• **To do**
Two lines in the listing below mark the span: one contains "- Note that" and one contains "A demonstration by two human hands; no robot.". Reproduce both of them and everything between, exactly.

• **The records**

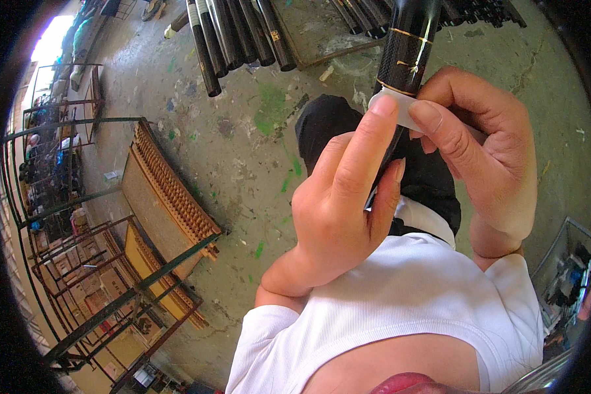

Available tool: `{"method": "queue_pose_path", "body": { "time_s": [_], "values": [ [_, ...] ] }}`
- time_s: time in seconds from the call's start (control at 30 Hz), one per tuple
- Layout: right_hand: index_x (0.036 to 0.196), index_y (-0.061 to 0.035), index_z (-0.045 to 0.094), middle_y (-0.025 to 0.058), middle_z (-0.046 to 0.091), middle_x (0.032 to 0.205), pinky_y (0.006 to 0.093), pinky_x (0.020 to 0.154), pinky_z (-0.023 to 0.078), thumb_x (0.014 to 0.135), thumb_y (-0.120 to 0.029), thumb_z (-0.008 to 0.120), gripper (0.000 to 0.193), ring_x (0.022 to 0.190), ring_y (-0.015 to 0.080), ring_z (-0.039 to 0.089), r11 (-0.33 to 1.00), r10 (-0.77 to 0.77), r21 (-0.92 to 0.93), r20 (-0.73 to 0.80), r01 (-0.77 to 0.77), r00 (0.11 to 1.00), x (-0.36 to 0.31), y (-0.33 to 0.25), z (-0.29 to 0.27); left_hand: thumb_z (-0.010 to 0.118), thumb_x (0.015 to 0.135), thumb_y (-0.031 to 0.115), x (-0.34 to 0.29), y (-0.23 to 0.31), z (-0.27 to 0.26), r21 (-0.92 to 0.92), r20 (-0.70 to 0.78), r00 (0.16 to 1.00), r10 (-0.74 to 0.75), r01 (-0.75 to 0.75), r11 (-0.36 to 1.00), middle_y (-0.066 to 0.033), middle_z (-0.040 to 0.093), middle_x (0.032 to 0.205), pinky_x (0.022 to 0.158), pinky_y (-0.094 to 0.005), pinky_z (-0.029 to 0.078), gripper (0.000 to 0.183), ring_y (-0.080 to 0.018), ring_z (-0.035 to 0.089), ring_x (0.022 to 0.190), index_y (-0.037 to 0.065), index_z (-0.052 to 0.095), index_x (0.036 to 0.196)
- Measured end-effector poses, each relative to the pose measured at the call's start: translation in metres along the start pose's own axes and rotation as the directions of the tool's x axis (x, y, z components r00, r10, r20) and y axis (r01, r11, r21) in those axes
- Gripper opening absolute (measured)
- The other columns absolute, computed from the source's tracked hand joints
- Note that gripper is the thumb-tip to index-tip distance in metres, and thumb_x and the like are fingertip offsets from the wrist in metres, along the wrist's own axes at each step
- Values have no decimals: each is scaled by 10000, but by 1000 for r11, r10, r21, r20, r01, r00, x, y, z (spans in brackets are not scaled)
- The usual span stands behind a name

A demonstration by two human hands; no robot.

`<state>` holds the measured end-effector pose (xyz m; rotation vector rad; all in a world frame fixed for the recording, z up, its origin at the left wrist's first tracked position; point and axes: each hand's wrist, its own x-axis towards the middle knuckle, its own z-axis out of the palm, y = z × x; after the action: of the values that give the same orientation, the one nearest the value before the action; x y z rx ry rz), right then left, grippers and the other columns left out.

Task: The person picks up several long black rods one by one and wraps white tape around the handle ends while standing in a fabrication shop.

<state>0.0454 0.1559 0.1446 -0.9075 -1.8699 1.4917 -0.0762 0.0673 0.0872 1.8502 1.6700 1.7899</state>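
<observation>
One black rod (406,58), glossy, with thin gold bands and a small gold mark, held upright in view before the person's chest, its upper end running out at the top edge; one whitish translucent strip (404,110), set against the rod just below the lowest gold band; a thinner dark length runs on beneath it, partly hidden by the fingers; left hand (341,200), closed about the thinner length, forefinger tip pressed on the left end of the strip, thumb alongside lower down; right hand (489,141), thumb and bent forefinger pinching the strip at its right end, the other fingers curled behind, partly hidden; white ribbed shirt (394,289) and dark trousers (433,190), worn by the person; grey floor (236,190), flecked with green paint; bundle of dark rods (233,33), lying side by side on the floor at the top; second bundle of dark rods (368,16), at the top, near the held rod; dark metal rack (177,261), at left, with a wooden panel (161,197) edged by rows of rounded brown pieces; cardboard boxes (105,289), beyond the rack's bars.
</observation>
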Motion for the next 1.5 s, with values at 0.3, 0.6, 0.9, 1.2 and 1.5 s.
{"method": "queue_pose_path", "body": {
  "time_s": [0.3, 0.6, 0.9, 1.2, 1.5],
  "values": [
    [770, -31, 576, -22, 527, 684, 158, 462, 264, 873, -200, 600, 199, 600, 14, 429, 1000, -16, -19, 14, 16, 1000, -2, 1, -6, 648, 734, -76, 0, 2, 1, -39, 31, 999, -15, 16, 999, -187, 584, 1167, 644, -314, 515, 565, -266, 622, 765, -50, 456, 1264],
    [762, -31, 571, -17, 525, 678, 160, 457, 258, 870, -202, 593, 205, 587, 12, 422, 1000, -21, -2, 7, 21, 1000, -3, 3, -8, 645, 728, -82, 1, 4, 3, -53, 47, 999, -26, 29, 998, -190, 589, 1153, 639, -309, 510, 560, -257, 613, 744, -53, 468, 1259],
    [751, -26, 571, -12, 522, 673, 166, 453, 260, 856, -203, 605, 208, 578, 16, 421, 998, -65, 20, 4, 64, 998, -3, 6, -7, 605, 812, -13, -5, 5, -7, -97, 163, 983, -83, 100, 990, -217, 442, 1311, 754, -286, 495, 579, -219, 591, 908, -70, 333, 1319],
    [744, -25, 575, -10, 527, 677, 171, 461, 261, 849, -202, 610, 209, 589, 21, 427, 999, -53, 9, 3, 53, 999, -4, 2, -6, 592, 851, 18, -7, 3, -11, -52, 224, 973, -58, 71, 996, -217, 350, 1401, 765, -264, 492, 624, -193, 591, 944, -59, 243, 1363],
    [758, -17, 574, -2, 527, 690, 174, 537, 310, 849, -192, 615, 201, 623, 45, 448, 997, -53, 51, 55, 50, 997, -3, 1, -6, 597, 837, -6, -15, 6, -15, -117, 218, 962, -162, 190, 975, -210, 401, 1350, 677, -226, 480, 643, -154, 584, 806, -42, 239, 1370]
  ]
}}
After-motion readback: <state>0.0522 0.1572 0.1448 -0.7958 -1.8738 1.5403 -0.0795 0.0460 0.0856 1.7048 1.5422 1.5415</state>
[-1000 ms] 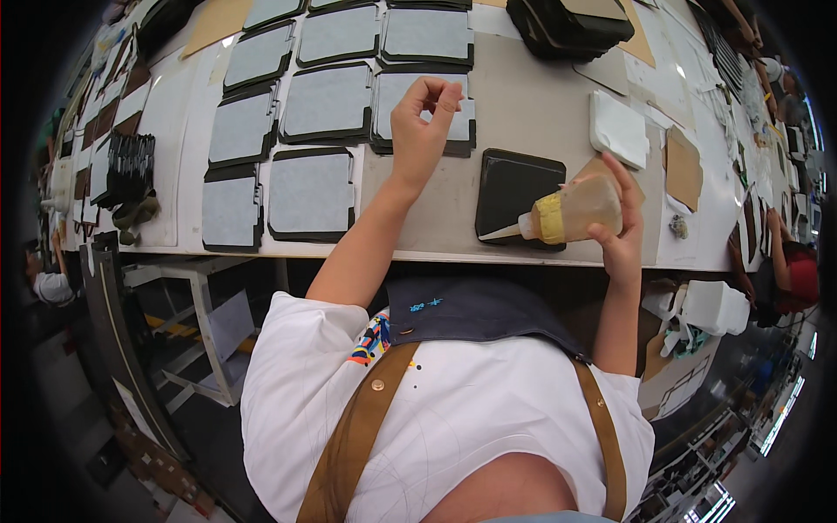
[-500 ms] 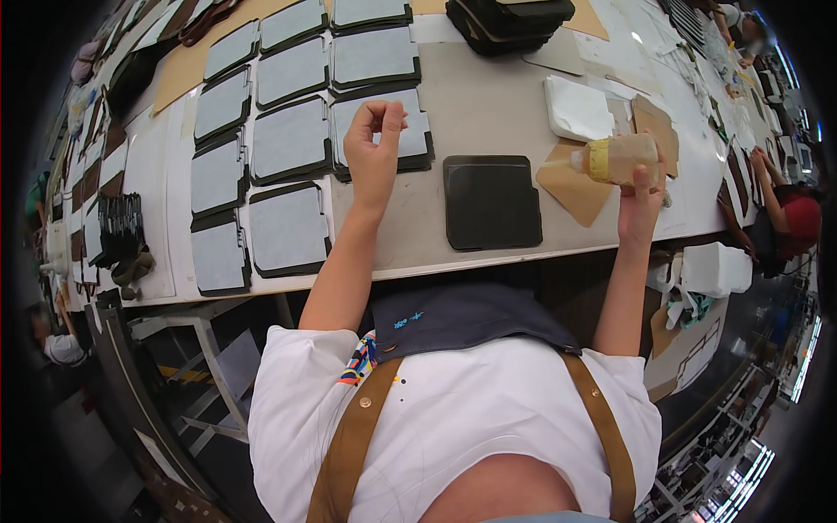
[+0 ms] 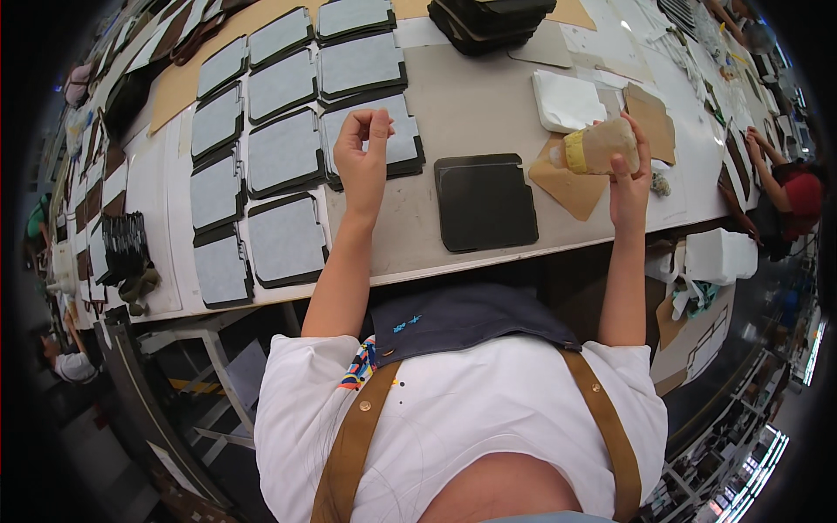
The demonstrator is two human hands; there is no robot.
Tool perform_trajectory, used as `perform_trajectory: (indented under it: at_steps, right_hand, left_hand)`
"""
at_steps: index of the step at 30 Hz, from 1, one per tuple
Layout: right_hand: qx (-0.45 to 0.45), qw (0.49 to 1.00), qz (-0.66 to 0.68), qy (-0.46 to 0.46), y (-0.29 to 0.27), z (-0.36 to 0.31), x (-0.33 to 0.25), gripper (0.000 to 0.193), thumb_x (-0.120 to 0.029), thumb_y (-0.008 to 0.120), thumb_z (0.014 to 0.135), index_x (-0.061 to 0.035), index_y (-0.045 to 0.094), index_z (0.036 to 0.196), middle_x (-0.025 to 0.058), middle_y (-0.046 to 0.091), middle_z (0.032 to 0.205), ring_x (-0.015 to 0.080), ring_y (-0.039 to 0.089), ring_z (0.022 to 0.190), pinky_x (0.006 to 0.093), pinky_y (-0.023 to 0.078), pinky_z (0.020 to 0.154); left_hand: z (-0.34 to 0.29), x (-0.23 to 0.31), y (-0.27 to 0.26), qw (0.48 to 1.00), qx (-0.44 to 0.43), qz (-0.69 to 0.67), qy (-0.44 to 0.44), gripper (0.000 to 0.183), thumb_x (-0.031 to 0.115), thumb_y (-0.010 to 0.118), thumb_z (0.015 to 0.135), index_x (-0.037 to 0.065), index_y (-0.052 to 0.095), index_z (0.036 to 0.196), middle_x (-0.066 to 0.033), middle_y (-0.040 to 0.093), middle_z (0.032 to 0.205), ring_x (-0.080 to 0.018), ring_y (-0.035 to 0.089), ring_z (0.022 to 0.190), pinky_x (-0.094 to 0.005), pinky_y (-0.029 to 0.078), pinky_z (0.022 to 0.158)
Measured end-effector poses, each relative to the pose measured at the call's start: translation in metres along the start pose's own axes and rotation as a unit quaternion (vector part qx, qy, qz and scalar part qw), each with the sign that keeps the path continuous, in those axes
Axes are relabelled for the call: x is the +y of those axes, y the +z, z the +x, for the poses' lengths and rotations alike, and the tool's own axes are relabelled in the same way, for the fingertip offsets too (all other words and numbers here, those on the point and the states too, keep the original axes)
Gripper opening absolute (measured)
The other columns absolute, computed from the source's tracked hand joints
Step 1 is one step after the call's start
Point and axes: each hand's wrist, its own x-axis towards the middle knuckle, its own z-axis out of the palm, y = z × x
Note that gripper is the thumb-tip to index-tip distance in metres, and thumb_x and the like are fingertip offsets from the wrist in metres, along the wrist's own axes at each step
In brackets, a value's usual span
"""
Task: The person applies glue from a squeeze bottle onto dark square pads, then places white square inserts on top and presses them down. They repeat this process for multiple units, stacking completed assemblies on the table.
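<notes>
The squeeze bottle [image 3: 602, 148] is lying almost level in the right hand [image 3: 629, 177], its yellow-banded neck pointing left and overlapping the brown card [image 3: 571, 196] in this view. Fingers and thumb are wrapping around its body. The pale nozzle is blending into the card, so whether its tip is touching anything is hard to judge. The black panel [image 3: 486, 205] is resting flat on the tabletop [image 3: 379, 244] between the hands, with neither touching it. The left hand [image 3: 362, 161] is curling narrow over the grey-faced panels [image 3: 288, 240]; whether its fingertips are pinching something, I cannot tell. Just beyond the bottle, a white pad [image 3: 567, 98] is lying, and a dark stack [image 3: 488, 26] is standing at the far side. For careful handling, the right hand should be gripping lightly, since squeezing at this tilt could be sending out drips, and the nozzle should be pointing clear of the white pad and grey faces.
</notes>
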Motion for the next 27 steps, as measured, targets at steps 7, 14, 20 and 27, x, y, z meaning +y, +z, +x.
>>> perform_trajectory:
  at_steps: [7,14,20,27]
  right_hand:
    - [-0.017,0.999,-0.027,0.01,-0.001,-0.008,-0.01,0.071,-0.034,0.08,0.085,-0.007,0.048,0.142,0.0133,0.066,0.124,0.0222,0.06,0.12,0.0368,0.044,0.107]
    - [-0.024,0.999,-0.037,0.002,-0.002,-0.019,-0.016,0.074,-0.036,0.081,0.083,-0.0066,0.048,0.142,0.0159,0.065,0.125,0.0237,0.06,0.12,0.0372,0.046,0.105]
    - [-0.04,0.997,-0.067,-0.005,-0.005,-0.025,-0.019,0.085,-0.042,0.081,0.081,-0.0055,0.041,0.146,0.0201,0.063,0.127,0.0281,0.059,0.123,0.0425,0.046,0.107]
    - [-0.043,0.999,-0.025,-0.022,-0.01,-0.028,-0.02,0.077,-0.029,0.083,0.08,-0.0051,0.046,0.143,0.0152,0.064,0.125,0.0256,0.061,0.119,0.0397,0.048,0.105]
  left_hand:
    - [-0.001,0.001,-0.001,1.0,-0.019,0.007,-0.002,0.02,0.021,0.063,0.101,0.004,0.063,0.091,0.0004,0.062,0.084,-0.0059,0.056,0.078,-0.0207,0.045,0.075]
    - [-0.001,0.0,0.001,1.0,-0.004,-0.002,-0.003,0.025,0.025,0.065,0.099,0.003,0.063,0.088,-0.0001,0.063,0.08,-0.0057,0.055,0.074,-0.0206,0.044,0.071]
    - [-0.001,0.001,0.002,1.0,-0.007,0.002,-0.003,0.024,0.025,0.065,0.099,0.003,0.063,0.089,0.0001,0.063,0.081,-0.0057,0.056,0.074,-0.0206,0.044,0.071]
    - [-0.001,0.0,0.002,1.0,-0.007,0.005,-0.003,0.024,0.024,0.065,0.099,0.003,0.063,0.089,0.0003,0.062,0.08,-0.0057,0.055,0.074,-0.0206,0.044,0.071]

• **Problem solution**
- Note that gripper is the thumb-tip to index-tip distance in metres, and thumb_x and the like are fingertip offsets from the wrist in metres, along the wrist's own axes at each step
- Values have no decimals: each is scaled by 10000, but by 1000 for r11, r10, r21, r20, r01, r00, x, y, z (spans in brackets are not scaled)
- The usual span stands behind a name

A demonstration by two human hands; no robot.

The exercise has been answered in full.